TASK ITEM
Filter the records below and copy every line containing the word "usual".

─── THE DATA ───

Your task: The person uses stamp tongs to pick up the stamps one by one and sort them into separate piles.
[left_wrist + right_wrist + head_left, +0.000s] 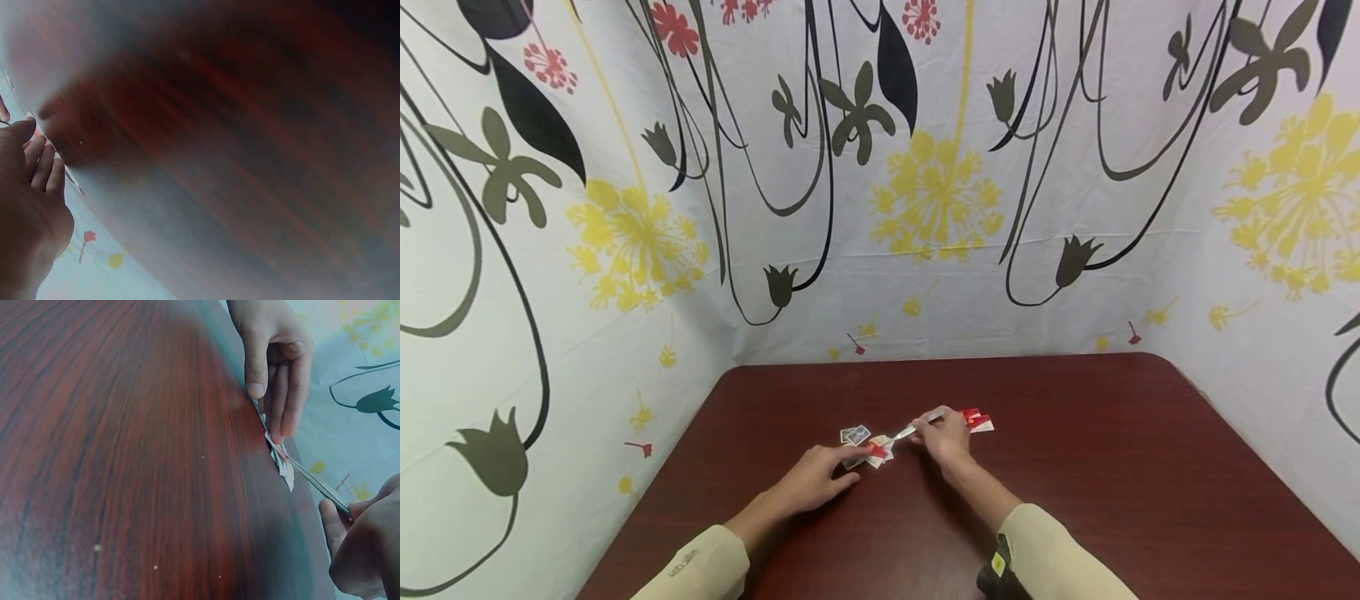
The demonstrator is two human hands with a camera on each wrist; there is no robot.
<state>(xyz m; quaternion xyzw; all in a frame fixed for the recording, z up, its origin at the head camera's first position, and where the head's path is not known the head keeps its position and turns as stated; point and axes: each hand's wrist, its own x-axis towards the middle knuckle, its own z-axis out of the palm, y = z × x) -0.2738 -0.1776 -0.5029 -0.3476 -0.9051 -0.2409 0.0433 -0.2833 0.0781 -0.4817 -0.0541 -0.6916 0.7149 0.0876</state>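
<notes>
On the table, a pile of small stamp-like papers (880,457), some red and some pale, lies between both hands. My left hand (812,477) reaches over it, its extended fingertips touching the papers and the thumb apart. My right hand (947,437) pinches metal tweezers (904,433) whose tips point left onto the pile. In the right wrist view the tweezers (322,486) meet the papers (284,470) beside the left fingertips. The left wrist view shows my left hand (31,200) at its left edge; the papers there are mostly hidden.
Grey-and-white stamp-like papers (855,434) lie just behind the left fingers. Red and white ones (979,422) lie beyond the right hand. A dark red-brown table (1075,467) spreads beneath, with patterned cloth (940,317) behind. A black object (996,579) is by the right sleeve.
</notes>
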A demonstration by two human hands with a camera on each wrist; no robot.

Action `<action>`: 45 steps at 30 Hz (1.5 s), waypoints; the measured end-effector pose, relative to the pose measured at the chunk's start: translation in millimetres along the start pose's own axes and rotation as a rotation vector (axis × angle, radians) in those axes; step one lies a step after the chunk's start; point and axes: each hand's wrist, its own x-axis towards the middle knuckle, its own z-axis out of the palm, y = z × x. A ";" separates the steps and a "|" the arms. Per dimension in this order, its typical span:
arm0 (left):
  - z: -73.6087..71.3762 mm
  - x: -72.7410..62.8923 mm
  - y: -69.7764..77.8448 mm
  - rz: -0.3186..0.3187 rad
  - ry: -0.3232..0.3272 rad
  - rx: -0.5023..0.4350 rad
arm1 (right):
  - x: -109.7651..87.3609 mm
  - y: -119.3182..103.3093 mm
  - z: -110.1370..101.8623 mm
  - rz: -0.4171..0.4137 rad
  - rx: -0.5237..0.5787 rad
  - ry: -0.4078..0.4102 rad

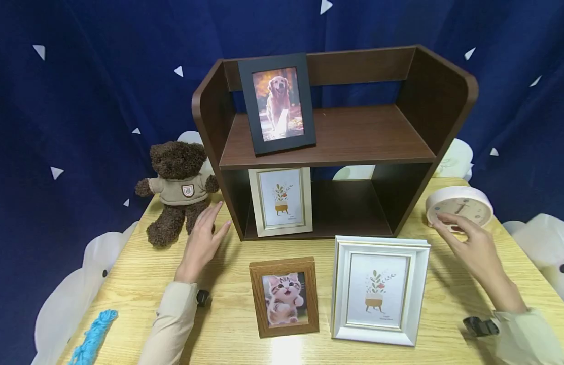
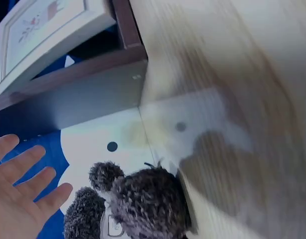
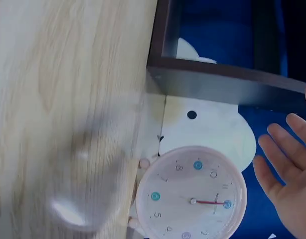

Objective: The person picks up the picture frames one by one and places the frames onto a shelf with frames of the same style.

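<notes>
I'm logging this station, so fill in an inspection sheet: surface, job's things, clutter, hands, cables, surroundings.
Surface: pale wood tabletop, glare below the cat picture.
Job's things: dark shelf unit with black dog frame above and cream frame below; brown cat frame and white frame in front; teddy bear left, clock right.
Clutter: light-blue cord bundle, near left corner.
Left hand: fingers extended near the bear, holding nothing.
Right hand: beside the clock, not gripping it.
Cables: nothing seen.
Surroundings: navy curtain with white triangles.

Pale beige sleeves [image 1: 172, 319] are worn — with small black wrist devices [image 1: 480, 327].
</notes>
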 end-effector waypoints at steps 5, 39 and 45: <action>6.8 4.4 4.1 0.063 0.096 -0.060 | -6.7 -7.3 0.9 0.026 0.118 -0.032; 23.1 20.2 9.5 0.227 0.433 -0.195 | -56.9 -31.6 -6.9 0.041 0.252 -0.196; 24.1 20.5 11.6 0.204 0.446 -0.205 | -61.2 -33.9 -5.2 0.032 0.296 -0.203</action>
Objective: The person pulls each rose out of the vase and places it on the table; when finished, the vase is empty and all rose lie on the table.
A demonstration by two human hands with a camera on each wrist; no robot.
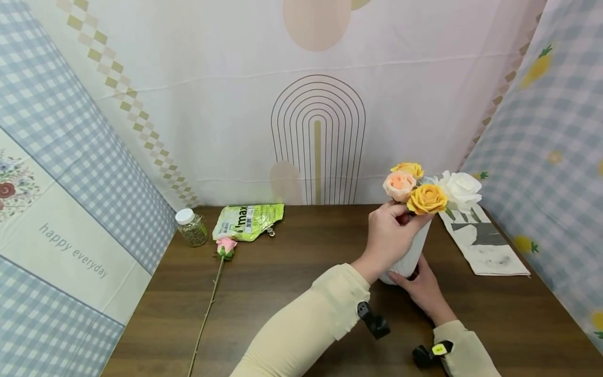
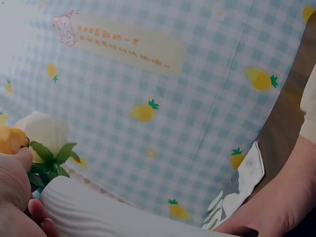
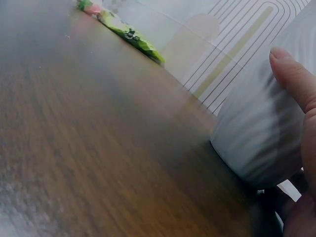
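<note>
The white vase (image 1: pixel 410 259) lies between the two grips on the right half of the worktop (image 1: pixel 292 262), its long axis roughly upright. The left grip (image 1: pixel 387 238) is at its mouth, fingers and thumb seemingly pinched just beneath the front yellow rose (image 1: pixel 427 199), beside the peach rose (image 1: pixel 399 185). The right grip (image 1: pixel 423 288) is clamped around the base, thumb across the near side. The white rose (image 1: pixel 460 189) leans out toward the right edge, over a printed cloth (image 1: pixel 492 254). The loose pink rose (image 1: pixel 225 246) lies well apart, leftward and nearer the left grip, its stem running toward the front edge; its bloom meets the green pouch (image 1: pixel 249 221) by the back edge. A jar (image 1: pixel 192 229) stands at the back left corner. The left forearm crosses between vase and stem.
</note>
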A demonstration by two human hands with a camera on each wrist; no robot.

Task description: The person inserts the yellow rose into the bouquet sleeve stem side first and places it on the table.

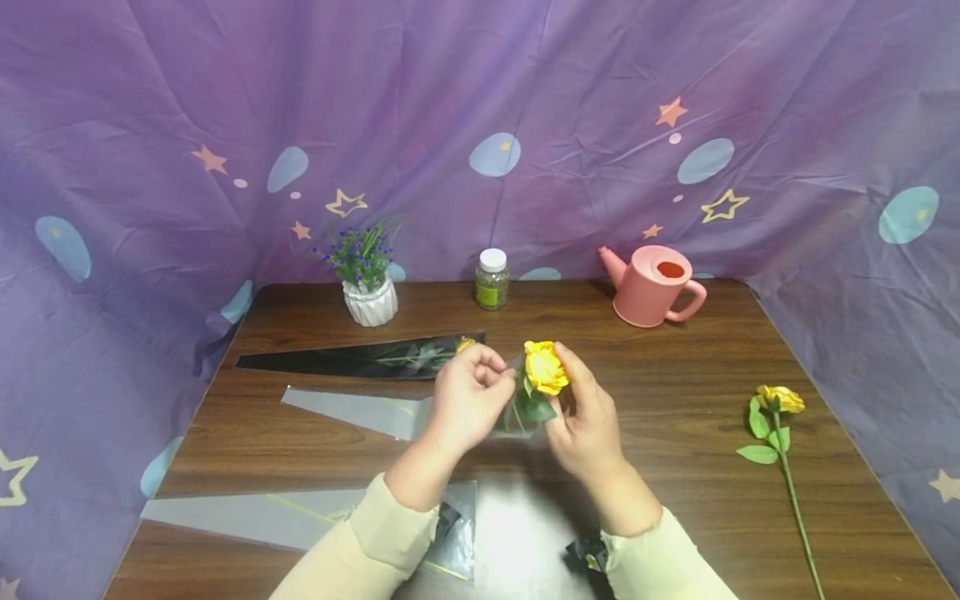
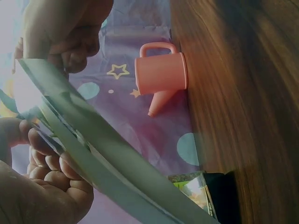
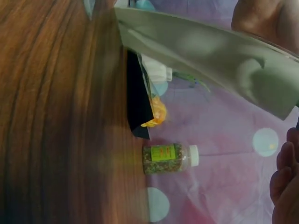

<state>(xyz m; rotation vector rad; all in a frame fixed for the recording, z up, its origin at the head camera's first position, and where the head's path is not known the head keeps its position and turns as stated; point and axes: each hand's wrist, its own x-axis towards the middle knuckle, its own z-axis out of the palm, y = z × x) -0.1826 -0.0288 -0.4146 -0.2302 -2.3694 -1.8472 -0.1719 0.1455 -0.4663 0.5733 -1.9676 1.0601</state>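
Note:
A yellow rose (image 1: 546,368) with green leaves stands at the mouth of a frosted flower sleeve (image 1: 341,406), its stem inside the sleeve. My left hand (image 1: 472,396) pinches the sleeve's edge between thumb and fingertips. On the other side, my right hand (image 1: 588,425) holds the rose with thumb and forefinger beside the bloom. The sleeve (image 2: 117,154) slants across the left wrist view, with the left hand (image 2: 46,191) below and the right hand (image 2: 65,37) above. In the right wrist view the sleeve (image 3: 201,51) hides part of the left hand (image 3: 266,18).
Behind lies a black-backed sleeve (image 1: 337,360) with a yellow rose. Another sleeve (image 1: 225,512) lies at front left, and a loose rose (image 1: 780,400) at right. A potted plant (image 1: 371,300), a jar (image 1: 492,283) and a pink watering can (image 1: 648,287) line the back.

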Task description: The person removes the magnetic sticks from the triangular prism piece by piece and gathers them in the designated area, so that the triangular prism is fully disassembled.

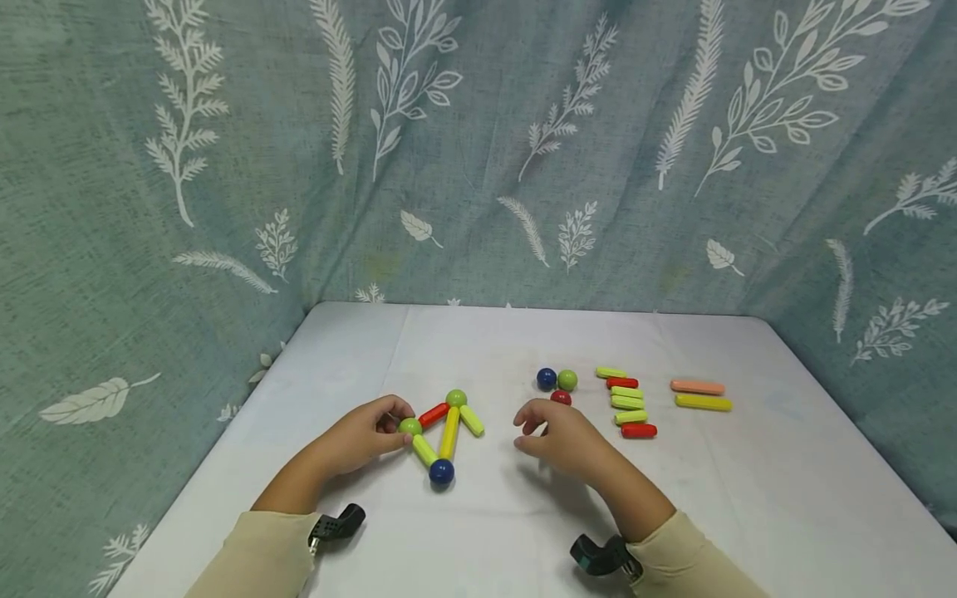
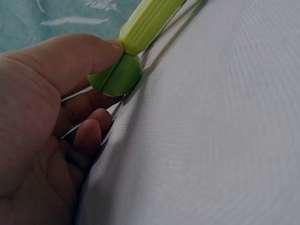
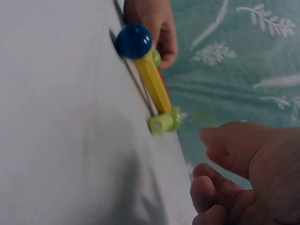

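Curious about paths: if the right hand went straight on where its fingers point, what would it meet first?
Probably the short lime stick on the right of the joined shape, though how high the right hand hovers is hard to judge.

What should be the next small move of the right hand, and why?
Probably the right hand should pick up the red ball. It holds nothing and is close to this ball, while the lime rod on the far green ball has a free end that could take it. The left hand pinches the left green ball.
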Demonstrator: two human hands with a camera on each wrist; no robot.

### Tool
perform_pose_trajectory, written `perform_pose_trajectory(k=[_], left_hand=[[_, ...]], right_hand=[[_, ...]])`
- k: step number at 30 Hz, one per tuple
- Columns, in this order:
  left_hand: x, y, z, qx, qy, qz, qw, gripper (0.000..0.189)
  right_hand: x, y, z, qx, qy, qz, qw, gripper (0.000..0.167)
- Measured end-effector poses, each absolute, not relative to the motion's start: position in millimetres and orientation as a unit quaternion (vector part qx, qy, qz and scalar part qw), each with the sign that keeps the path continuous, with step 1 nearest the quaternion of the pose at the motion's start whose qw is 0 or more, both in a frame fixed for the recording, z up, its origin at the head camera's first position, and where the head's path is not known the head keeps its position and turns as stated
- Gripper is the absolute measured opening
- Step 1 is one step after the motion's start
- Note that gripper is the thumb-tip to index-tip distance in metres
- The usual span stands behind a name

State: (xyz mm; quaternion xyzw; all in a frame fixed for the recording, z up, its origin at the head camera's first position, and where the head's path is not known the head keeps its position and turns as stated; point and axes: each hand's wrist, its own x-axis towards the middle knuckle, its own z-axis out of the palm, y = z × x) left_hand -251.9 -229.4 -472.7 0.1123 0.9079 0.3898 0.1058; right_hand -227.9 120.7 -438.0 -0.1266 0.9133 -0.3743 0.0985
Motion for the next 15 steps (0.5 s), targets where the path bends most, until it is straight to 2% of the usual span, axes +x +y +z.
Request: perform_pose_trajectory(k=[6, 15], left_hand=[[-254, -228, -473, 0.111, 0.909, 0.389, 0.105, 0.030], [-255, -229, -475, 0.118, 0.909, 0.386, 0.101, 0.031]], right_hand=[[-241, 93, -451, -0.114, 0.905, -0.390, 0.126, 0.029], [-250, 68, -459, -0.117, 0.903, -0.395, 0.122, 0.034]])
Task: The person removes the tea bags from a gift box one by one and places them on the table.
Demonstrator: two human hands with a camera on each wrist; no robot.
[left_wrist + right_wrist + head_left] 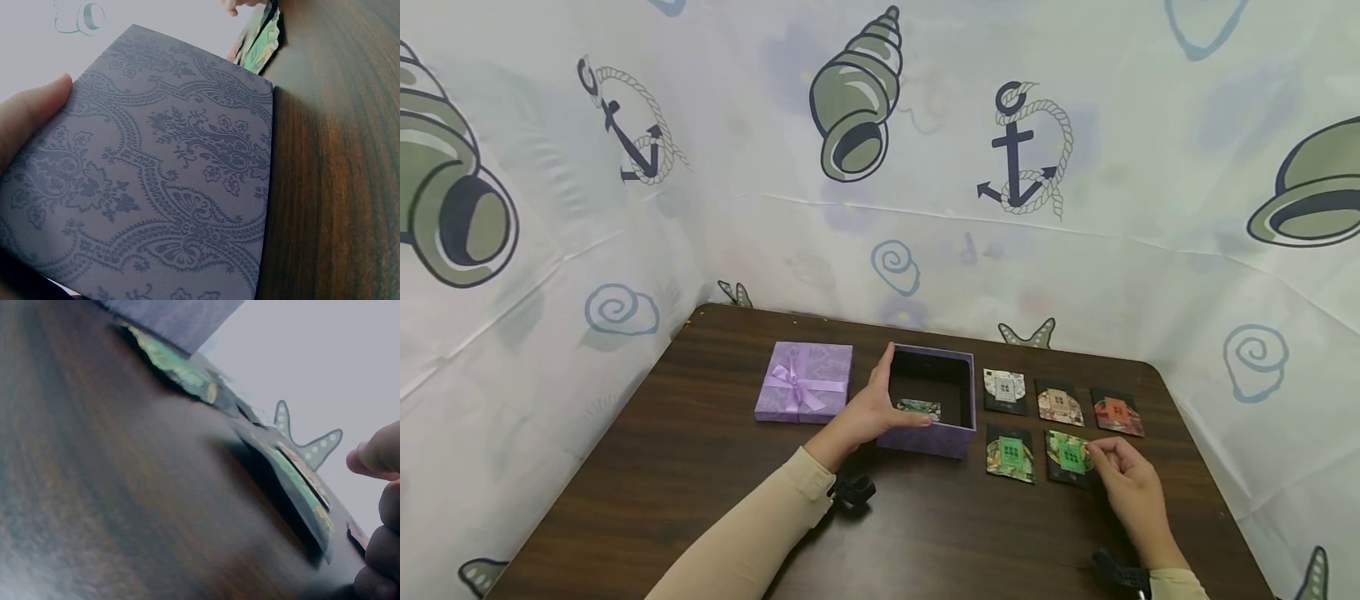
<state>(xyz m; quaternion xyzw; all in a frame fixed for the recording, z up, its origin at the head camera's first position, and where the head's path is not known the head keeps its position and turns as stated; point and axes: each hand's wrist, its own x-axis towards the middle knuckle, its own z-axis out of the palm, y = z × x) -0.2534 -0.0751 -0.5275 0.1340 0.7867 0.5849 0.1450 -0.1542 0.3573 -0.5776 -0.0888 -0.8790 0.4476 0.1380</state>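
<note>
My left hand (pixel 880 408) rests against an uncovered purple box (pixel 925 441), its thumb along the near rim and its straight fingers along the left side. Patterned box wall (pixel 162 156) fills the left wrist view, beside the thumb (pixel 37 112). Inside the box lies a small patterned packet (pixel 919 408), partly covered by the thumb. Over the right edge of a green-labelled sachet (pixel 1066 454) is my right hand (pixel 1127 483). In the right wrist view its loosely bent fingers (pixel 381 453) are apart from that sachet (pixel 294 487).
A lavender lid (pixel 802 382) with a ribbon bow lies left of the box. Right of the box, another green sachet (pixel 1010 454) lies nearer me, with white (pixel 1004 391), beige (pixel 1059 402) and red (pixel 1117 412) sachets behind. A printed cloth backdrop stands behind the wooden table (pixel 692 450).
</note>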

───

ANSWER BOX
- The usual span stands behind a name
Motion for the next 15 steps (0.5 s), targets where the path bends most, until it is straight to 2% of the usual span, axes +x +y +z.

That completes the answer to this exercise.